[Aim of the exercise]: Give again, word for word, each line below starting at the one that contains "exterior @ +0" and ending at the one that contains "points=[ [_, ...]".

+++++

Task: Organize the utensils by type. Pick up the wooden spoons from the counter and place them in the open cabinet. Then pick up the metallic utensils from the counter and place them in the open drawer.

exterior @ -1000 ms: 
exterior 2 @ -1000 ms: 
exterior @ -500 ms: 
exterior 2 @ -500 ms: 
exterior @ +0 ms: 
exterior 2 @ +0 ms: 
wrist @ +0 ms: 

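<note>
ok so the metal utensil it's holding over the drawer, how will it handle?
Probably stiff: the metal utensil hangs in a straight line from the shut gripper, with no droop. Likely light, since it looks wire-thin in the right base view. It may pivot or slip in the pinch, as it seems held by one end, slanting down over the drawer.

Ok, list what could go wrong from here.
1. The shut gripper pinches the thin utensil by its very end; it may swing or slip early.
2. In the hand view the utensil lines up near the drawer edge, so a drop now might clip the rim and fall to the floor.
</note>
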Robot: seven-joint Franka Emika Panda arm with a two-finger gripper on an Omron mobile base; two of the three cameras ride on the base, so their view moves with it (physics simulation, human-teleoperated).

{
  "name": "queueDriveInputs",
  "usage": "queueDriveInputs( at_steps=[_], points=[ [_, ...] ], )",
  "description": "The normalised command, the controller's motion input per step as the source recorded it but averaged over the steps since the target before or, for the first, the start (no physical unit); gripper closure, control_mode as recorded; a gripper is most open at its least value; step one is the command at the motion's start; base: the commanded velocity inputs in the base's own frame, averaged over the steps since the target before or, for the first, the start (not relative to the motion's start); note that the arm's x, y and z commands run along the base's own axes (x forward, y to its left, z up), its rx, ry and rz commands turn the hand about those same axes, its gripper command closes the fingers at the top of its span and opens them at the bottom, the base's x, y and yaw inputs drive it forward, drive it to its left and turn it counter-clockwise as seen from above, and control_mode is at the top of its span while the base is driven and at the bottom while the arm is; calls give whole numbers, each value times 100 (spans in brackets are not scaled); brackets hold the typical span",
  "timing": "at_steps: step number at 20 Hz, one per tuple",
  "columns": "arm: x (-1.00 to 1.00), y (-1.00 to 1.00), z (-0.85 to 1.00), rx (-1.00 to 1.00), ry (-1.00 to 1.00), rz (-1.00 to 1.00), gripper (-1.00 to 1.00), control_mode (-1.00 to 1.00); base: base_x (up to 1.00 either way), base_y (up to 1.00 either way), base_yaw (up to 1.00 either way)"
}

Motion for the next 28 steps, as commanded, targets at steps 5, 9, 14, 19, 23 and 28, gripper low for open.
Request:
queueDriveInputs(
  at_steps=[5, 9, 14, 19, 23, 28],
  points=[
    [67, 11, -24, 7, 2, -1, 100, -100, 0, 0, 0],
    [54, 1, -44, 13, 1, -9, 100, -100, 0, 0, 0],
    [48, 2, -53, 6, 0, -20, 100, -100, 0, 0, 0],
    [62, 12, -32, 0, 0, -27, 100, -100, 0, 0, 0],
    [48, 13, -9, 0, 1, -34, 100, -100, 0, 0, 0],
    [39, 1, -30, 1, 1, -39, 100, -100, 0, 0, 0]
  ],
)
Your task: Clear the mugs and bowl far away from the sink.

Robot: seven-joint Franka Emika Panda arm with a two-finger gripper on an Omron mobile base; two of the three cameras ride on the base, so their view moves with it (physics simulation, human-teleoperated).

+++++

[Answer to the problem]:
exterior @ +0 ms: 
exterior 2 @ +0 ms: 
wrist @ +0 ms: 

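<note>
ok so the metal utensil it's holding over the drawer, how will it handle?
Probably stiff: the metal utensil hangs in a straight line from the shut gripper, with no droop. Likely light, since it looks wire-thin in the right base view. It may pivot or slip in the pinch, as it seems held by one end, slanting down over the drawer.

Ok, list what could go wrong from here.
1. The shut gripper pinches the thin utensil by its very end; it may swing or slip early.
2. In the hand view the utensil lines up near the drawer edge, so a drop now might clip the rim and fall to the floor.
</note>
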Robot: seven-joint Franka Emika Panda arm with a two-finger gripper on an Omron mobile base; two of the three cameras ride on the base, so their view moves with it (physics simulation, human-teleoperated).

{
  "name": "queueDriveInputs",
  "usage": "queueDriveInputs( at_steps=[_], points=[ [_, ...] ], )",

That completes the response.